Women’s Fellowship Celebrates 100 Years
A large banner is posted on the United Church of Christ in Keene to acknowledge and celebrate the 100 years that the Women’s Fellowship has been part of the Keene community.
It seemed fitting to share this milestone with the Keene community, because “community” is included in our mission statement—to promote Christian Fellowship and to unite the women of the Church in effective work for the Church, the community, and the world.
We’ll be hearing more about this 100th anniversary in 2025, but here is short introduction, relative to our community ties. The organization was established in 1925 when three women’s groups within the Church—the Home Circle, the Foreign Missionary Society, and the Every Day Club—joined together and formed the Women’s Society. Then, in 1957, it was renamed the Women’s Fellowship.
In the 1940s, the group sent letters, packages, and local newspapers to those serving in uniform. Today, our group prepares over a hundred hygiene and school kits annually for distribution to areas of greatest need in this country and around the world. Those kits will be assembled at the end of April this year.
In the 1950s, the Women’s Fellowship sent hymnals, packages of food, and financial aid to missionaries, such as Elsie Priest, who was serving in Formosa. Today, the group gives support to our Youth Group for their annual mission trips, like the one they will undertake later this month to Puerto Rico.
In addition, Women’s Fellowship supports the upkeep of the Elsie Priest Park, named in honor of that former educational missionary. The park is a fenced-in, safe playground on Church property, open to the community for children of all ages and their families.


Each year, the Women’s Fellowship hosts two rummage sales where goods from within our Church family are recycled to the needs of the whole community. That sale took place yesterday.

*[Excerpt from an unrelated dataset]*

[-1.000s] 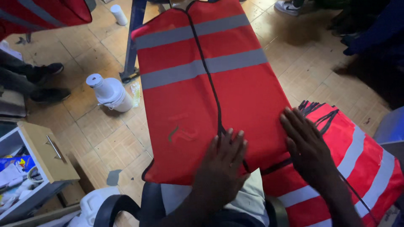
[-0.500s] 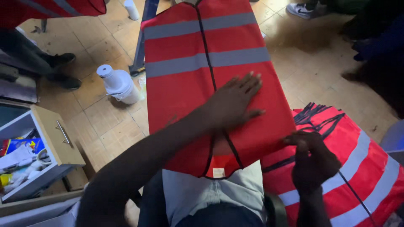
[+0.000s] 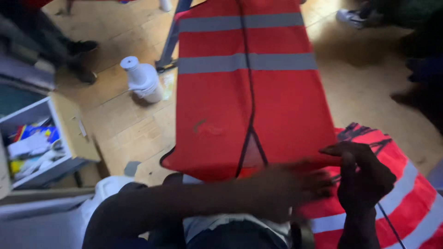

And the organization commits a portion of its annual budget, earned at the rummage sales and our Christmas Fair, to 14 local non-profits, such as the Keene Community Kitchen and Rise for Baby and Family, and to national and international organizations, such as Ryder Memorial Hospital in Puerto Rico and UNICEF for the children of Ukraine. In addition, the Women’s Fellowship donates to local disaster relief, as in its recent contribution to the residents of Tanglewood Estates for weather damage to their homes.
You know what the Women’s Fellowship does within these walls—from flowers to receptions to programs about gems. But, it is a special joy to have the permission of the City of Keene to recognize this 100-year tradition of service beyond the walls of the United Church of Christ and into the community of Keene.
And, with hygiene kits, a rummage sale, and the Youth Mission trip, April looks like a good time to start the celebration. And why is the banner purple? Well, that’s the color of a 100th anniversary.